_EXERCISE_
In the records that follow, find the line with "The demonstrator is"; from there, retype every line exactly through the line with "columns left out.", which also belongs to the answer.

◆ ◆ ◆ ◆

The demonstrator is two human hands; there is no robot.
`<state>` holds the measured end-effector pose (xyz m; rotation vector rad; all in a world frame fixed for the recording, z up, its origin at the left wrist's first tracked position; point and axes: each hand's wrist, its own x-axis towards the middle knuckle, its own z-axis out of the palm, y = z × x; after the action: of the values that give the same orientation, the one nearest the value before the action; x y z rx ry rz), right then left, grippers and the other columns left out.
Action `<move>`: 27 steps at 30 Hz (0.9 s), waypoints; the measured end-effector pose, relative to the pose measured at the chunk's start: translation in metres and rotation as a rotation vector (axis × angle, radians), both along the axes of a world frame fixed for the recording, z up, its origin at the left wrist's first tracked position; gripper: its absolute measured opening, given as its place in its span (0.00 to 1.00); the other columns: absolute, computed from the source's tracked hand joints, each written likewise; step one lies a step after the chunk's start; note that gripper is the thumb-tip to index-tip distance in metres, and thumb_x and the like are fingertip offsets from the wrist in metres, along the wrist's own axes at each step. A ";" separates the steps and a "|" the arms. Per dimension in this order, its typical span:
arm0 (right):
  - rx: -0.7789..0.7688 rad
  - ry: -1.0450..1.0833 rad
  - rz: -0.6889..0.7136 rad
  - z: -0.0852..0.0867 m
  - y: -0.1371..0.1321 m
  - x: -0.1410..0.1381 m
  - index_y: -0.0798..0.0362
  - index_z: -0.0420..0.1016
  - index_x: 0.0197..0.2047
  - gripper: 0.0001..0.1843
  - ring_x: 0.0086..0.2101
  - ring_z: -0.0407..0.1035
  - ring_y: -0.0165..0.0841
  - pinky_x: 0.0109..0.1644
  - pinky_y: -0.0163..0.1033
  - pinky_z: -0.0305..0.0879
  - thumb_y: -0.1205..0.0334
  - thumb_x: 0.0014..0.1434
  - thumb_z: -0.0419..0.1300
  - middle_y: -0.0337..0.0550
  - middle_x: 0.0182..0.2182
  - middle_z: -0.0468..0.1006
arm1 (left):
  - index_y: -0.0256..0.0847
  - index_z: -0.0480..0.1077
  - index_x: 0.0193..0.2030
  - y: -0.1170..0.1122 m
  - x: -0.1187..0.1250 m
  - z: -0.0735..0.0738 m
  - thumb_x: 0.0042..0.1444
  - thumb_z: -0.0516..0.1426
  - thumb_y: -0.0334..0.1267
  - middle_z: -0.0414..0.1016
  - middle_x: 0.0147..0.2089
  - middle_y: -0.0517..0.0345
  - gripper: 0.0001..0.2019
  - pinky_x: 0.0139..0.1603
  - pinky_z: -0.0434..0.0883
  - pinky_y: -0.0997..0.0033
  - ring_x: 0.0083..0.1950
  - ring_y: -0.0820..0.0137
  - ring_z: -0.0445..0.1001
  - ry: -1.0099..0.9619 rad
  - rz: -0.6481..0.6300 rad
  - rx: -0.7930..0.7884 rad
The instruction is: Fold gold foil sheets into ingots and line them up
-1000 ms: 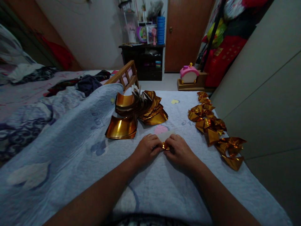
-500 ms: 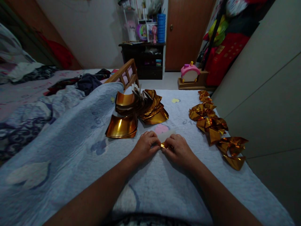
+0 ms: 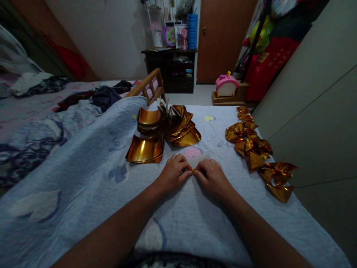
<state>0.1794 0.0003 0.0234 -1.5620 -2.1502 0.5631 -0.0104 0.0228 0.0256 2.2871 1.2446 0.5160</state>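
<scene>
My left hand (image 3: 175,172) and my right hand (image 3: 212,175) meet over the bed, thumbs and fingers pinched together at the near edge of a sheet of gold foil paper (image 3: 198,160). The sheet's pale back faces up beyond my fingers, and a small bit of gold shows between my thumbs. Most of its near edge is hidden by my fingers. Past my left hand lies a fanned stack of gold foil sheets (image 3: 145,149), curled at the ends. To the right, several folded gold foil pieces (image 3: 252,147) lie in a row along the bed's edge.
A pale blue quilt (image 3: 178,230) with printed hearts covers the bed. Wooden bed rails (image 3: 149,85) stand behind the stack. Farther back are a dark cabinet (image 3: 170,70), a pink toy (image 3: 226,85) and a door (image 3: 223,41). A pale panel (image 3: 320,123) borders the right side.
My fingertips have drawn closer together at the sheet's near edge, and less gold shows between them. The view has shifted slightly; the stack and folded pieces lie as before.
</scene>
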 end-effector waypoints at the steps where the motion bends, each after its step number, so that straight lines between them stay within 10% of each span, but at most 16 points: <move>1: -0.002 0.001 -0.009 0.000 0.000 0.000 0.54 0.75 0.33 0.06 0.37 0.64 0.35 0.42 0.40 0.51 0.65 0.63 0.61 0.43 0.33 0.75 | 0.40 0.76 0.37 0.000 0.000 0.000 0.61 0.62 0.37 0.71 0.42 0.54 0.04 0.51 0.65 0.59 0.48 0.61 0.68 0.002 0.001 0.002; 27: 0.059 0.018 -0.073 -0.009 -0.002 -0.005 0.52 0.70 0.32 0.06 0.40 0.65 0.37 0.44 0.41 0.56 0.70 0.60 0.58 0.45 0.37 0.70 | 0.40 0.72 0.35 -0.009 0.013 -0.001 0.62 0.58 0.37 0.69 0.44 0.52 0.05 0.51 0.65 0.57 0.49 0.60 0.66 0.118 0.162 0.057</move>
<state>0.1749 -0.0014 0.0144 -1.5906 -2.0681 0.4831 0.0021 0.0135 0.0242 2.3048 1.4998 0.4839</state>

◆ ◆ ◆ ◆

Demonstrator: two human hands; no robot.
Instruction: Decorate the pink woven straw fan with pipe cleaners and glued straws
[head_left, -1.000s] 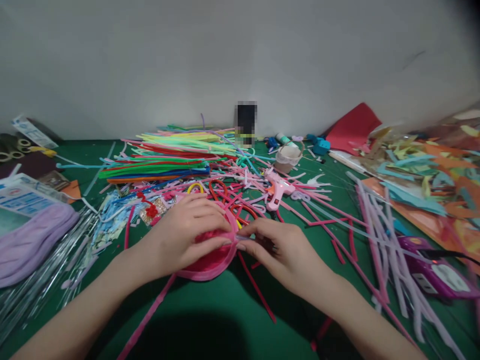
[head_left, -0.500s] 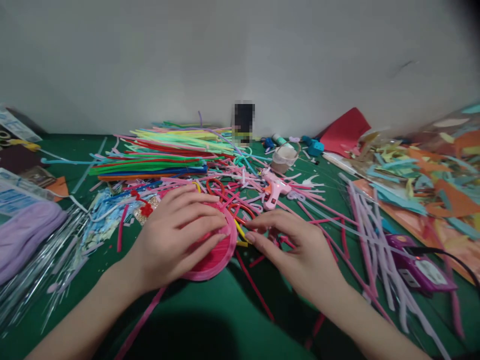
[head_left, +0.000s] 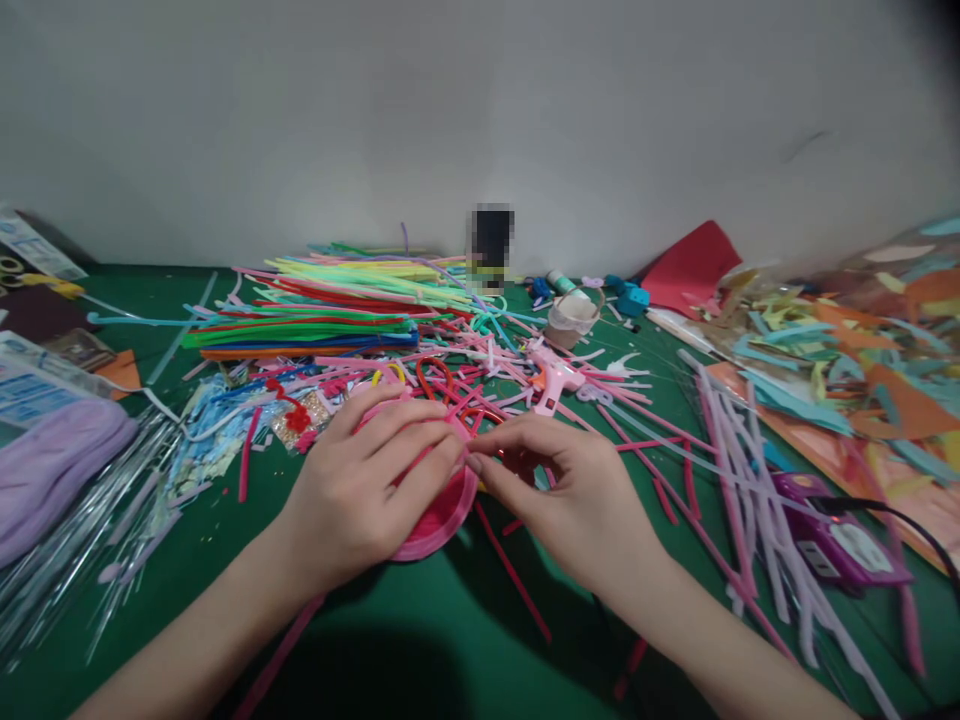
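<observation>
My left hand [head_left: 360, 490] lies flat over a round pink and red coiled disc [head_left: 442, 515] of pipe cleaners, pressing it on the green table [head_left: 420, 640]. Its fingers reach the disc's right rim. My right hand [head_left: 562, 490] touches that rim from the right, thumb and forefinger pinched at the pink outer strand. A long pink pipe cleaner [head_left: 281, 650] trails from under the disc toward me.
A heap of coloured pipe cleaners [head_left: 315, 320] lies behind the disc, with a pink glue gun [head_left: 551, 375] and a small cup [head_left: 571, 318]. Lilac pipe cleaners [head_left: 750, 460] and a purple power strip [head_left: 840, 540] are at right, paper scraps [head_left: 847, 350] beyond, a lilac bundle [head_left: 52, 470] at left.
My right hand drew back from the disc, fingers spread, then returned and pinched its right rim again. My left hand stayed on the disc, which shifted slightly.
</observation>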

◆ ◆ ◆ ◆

_REPLY TO THE TASK_
The demonstrator is two human hands; there is no robot.
`<state>` holds the measured end-effector pose (xyz m; rotation vector rad; all in a world frame fixed for the recording, z up, its origin at the left wrist's first tracked position; point and axes: each hand's wrist, its own x-axis towards the middle knuckle, its own z-axis out of the palm, y = z × x; after the action: of the values that give the same orientation, the one nearest the value before the action; x y z rx ry rz), right then left, grippers and the other columns left out.

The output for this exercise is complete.